Farmer Focus : Wilbert Girvan 12/11/04

AS HEAVY clay soil on our lower land has now become “bottomless”, we have been forced to wean all our calves and put them into their winter accommodation.


Luckily, our farmhouse is some distance from the farmyard and the noise they are making does not disturb our dreams – dreams that cattle may be profitable after decoupling.


We have spent the past month installing two feed passages and laying concrete floors in our wintering shed. The new layout, in conjunction with a new feeder wagon, will make one of our daily chores a more pleasant experience.


I met my next-door farmer recently and when I enquired what he was doing, he said: “Putting out the rams.”


“Oh,” I said, “that reminds me. I should maybe do the same some time soon.”


The annual ovine orgy is now under way and lambing should commence on the April 1. Who is the April Fool, yet again?

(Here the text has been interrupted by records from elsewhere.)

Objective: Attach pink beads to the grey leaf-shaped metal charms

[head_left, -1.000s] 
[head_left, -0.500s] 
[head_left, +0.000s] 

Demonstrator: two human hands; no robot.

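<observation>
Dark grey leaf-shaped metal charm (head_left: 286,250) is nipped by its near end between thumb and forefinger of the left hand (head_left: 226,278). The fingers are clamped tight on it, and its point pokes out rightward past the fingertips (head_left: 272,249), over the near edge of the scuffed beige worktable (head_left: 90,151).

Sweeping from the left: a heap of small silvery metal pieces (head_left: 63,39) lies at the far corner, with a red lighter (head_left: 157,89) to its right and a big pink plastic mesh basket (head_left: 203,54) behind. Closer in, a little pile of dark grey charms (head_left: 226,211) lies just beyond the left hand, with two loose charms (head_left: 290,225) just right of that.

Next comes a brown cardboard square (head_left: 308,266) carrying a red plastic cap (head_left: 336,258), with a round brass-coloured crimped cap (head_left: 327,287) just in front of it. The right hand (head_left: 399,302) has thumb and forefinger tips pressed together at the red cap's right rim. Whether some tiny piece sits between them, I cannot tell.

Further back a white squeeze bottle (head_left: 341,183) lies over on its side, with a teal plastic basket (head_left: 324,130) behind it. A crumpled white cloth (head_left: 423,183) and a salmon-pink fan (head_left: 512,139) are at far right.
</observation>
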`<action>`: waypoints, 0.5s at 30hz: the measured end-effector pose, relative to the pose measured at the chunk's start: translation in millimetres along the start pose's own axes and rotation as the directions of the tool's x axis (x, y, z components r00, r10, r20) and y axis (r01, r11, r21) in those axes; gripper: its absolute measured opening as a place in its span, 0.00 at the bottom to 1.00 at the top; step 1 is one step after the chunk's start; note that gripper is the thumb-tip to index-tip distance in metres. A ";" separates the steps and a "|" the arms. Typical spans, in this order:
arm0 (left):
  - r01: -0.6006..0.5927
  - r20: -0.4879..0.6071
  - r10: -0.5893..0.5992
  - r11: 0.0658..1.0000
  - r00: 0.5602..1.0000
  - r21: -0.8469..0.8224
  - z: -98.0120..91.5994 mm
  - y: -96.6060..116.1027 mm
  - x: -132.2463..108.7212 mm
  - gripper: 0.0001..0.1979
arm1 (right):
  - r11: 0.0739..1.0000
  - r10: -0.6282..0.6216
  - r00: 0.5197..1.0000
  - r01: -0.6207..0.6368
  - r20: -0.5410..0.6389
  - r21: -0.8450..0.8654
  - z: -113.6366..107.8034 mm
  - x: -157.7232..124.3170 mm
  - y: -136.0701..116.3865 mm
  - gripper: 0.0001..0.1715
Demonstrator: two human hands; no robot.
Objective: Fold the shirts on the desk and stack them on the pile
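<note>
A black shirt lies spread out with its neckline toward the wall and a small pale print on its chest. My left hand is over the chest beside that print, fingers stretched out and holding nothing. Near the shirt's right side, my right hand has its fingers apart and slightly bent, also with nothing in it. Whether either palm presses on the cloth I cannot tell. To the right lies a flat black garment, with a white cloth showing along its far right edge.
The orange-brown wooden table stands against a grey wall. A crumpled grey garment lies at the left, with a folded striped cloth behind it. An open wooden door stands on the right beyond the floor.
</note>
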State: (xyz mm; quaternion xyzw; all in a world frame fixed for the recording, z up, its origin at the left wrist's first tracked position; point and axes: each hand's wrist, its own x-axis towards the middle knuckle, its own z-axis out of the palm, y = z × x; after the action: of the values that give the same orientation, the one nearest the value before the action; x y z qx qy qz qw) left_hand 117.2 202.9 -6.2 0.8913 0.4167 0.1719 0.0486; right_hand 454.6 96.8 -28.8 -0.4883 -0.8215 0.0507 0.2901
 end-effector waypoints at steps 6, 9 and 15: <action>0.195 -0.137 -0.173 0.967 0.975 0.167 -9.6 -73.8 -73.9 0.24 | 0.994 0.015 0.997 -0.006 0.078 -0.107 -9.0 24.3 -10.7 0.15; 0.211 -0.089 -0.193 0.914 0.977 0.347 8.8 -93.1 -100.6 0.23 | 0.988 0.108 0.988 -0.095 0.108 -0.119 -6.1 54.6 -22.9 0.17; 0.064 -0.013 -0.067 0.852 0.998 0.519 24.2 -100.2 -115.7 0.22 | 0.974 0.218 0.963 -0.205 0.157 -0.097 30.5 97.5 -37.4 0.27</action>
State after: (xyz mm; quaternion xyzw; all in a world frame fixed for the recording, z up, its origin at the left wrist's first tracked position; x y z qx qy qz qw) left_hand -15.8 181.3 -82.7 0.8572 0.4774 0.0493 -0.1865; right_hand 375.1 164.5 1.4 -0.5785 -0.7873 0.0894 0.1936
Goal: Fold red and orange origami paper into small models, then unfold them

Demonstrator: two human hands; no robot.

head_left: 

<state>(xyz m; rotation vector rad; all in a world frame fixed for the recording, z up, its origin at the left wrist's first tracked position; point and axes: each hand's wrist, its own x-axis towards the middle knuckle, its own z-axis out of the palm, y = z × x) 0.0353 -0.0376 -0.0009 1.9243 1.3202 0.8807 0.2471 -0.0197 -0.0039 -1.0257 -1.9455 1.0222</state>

As Remembrance Sunday draws near, I am reminded of one of the most memorable and respected men I ever knew. Will Guthrie was his name and he spent most of his life working with horses and traction engines on Borders farms.


He was highly intelligent, with a memory that could recall events going back to the Boer War. He fought at the Battles of the Somme and Ypres. When he rolled up his sleeves to work – which he often did – he revealed the scars inflicted on him by a German bayonet and dismissed them as mere scratches.


One day this hard, gruff, 80-year-old man told me that when he was only 19 and had graduated to his first pair of Clydesdale horses, two Army officers rode up to the large farm on which he worked and picked – requisitioned – the best horses in the stable. This, of course, included his two horses.


I still remember vividly how this old man wept like a child when telling me this story. Only he could comprehend what would have happened to the horses that were his pride and joy.